Task item: Each line below should be set down again unchanged.

>>>>

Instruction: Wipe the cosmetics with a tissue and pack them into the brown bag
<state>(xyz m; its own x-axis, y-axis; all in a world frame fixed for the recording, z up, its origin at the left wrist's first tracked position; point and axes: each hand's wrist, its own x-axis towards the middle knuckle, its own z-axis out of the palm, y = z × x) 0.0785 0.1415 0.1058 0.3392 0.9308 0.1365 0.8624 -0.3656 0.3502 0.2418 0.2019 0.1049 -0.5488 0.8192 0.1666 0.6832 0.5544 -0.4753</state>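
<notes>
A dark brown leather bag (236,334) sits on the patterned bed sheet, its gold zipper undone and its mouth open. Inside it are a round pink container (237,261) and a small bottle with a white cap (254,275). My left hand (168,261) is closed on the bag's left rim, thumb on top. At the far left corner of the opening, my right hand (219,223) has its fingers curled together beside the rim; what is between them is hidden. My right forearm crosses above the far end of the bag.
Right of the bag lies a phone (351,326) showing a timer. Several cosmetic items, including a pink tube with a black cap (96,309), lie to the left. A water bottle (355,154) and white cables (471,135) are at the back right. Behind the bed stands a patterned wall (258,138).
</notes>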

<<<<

Solved problem:
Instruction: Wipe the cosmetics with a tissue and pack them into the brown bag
<state>(xyz m; its own x-axis, y-axis; all in a world frame fixed for the recording, z up, its origin at the left wrist's first tracked position; point and axes: each hand's wrist, its own x-axis towards the middle knuckle, its own z-axis out of the palm, y = z × x) 0.0785 0.1415 0.1058 0.3392 0.9308 0.1365 0.8624 -0.3656 0.3502 0.2418 0.2019 0.1049 -0.5488 0.8192 0.1666 0.6832 0.5544 -0.4753</state>
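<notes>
A dark brown leather bag (236,334) sits on the patterned bed sheet, its gold zipper undone and its mouth open. Inside it are a round pink container (237,261) and a small bottle with a white cap (254,275). My left hand (168,261) is closed on the bag's left rim, thumb on top. At the far left corner of the opening, my right hand (219,223) has its fingers curled together beside the rim; what is between them is hidden. My right forearm crosses above the far end of the bag.
Right of the bag lies a phone (351,326) showing a timer. Several cosmetic items, including a pink tube with a black cap (96,309), lie to the left. A water bottle (355,154) and white cables (471,135) are at the back right. Behind the bed stands a patterned wall (258,138).
</notes>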

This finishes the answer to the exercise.